UCSF, San Francisico, CA

Introduction Rational drug dosing requires knowledge of the dose[– concentration] – effect relationship, which can be obtained by estimating a predictive pharmacokinetic (PK) – pharmacodynamic (PD) model to both concentration and effect observations from a population. The bivariate data can be fit to a model for both responses simultaneously, or sequentially: first estimate the PK model based on PK data alone, and then estimate the PD model conditional on the PK model estimate and the PD data.

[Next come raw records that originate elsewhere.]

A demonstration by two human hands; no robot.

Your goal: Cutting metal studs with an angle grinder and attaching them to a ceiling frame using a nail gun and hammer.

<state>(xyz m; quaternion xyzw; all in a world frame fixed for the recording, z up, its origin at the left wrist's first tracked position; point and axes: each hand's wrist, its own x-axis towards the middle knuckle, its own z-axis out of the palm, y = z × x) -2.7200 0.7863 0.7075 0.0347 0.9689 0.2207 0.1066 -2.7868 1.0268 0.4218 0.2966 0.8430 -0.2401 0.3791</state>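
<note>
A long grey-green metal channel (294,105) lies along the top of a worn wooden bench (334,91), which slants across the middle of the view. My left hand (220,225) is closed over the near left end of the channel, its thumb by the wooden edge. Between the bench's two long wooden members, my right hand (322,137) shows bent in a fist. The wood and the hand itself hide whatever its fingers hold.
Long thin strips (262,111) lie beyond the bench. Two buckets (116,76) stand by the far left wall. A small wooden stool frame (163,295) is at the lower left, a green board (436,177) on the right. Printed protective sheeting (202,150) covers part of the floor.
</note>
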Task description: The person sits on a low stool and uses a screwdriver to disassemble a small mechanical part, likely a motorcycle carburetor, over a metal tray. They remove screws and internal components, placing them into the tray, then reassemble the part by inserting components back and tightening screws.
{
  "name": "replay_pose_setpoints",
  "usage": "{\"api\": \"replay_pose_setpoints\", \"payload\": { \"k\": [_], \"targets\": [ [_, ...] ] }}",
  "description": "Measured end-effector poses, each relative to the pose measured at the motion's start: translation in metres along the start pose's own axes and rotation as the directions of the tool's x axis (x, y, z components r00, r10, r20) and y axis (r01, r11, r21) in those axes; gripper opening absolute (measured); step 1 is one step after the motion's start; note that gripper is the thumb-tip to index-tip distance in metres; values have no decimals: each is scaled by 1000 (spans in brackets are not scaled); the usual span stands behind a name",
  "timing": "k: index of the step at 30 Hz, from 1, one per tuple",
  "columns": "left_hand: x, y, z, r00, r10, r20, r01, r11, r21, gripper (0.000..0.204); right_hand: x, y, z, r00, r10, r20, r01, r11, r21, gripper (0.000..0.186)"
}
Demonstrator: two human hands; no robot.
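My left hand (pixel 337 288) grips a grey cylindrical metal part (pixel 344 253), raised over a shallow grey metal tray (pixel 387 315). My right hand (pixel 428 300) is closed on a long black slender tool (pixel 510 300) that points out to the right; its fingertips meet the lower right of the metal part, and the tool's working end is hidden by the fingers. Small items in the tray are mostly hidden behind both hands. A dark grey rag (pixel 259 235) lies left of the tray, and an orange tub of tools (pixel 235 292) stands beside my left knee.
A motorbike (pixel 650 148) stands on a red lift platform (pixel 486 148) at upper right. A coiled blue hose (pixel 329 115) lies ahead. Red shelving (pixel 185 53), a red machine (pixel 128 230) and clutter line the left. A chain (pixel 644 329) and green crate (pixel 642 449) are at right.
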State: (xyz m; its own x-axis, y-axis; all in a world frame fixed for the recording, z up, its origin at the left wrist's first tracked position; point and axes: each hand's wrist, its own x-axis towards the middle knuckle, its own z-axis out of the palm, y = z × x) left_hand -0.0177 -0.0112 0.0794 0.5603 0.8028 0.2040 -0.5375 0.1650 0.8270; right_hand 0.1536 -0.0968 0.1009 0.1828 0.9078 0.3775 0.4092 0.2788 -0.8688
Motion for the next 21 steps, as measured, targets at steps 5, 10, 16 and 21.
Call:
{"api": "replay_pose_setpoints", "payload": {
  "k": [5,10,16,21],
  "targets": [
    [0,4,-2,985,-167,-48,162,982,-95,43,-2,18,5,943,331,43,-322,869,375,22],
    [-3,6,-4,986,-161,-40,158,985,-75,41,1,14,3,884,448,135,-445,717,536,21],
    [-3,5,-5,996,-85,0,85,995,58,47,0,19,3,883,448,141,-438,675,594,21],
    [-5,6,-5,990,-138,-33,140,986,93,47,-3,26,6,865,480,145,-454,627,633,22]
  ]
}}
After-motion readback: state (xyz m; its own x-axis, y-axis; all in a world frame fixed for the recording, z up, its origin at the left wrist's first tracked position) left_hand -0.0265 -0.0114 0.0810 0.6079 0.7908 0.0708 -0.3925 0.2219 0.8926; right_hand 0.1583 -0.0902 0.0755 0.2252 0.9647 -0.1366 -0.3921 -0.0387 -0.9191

We compare the performance of a simultaneous method with that of five sequential method variants with respect to computation time and estimation precision.

Methods Using NONMEM V, PK/PD observations from different numbers of individuals and various study designs are simulated according to a one or two compartment PK model and direct Emax or sigmoid Emax model, with parameters drawn from an appropriate population distribution, and fitted to a 1 compartment PK model and Emax PD model. Performance measures include computation time, fraction of successful analyses, integrated prediction error (interpolation and extrapolation) and, for cases that the simulation and analysis models are identical, precision of PD parameter estimates.

Results Sequential approaches take less computation time and are more likely to succeed. When the analysis model is the same as the simulation model, a sequential approach that conditions on subject-specific posterior Bayes PK estimates is as precise as the “gold standard” simultaneous method using an approximate maximum likelihood method, and is considerably faster. When the analysis PK model is misspecified, the simultaneous method has greater precision than the best sequential method; when the analysis PD model is misspecified, sequential and simultaneous methods perform similarly.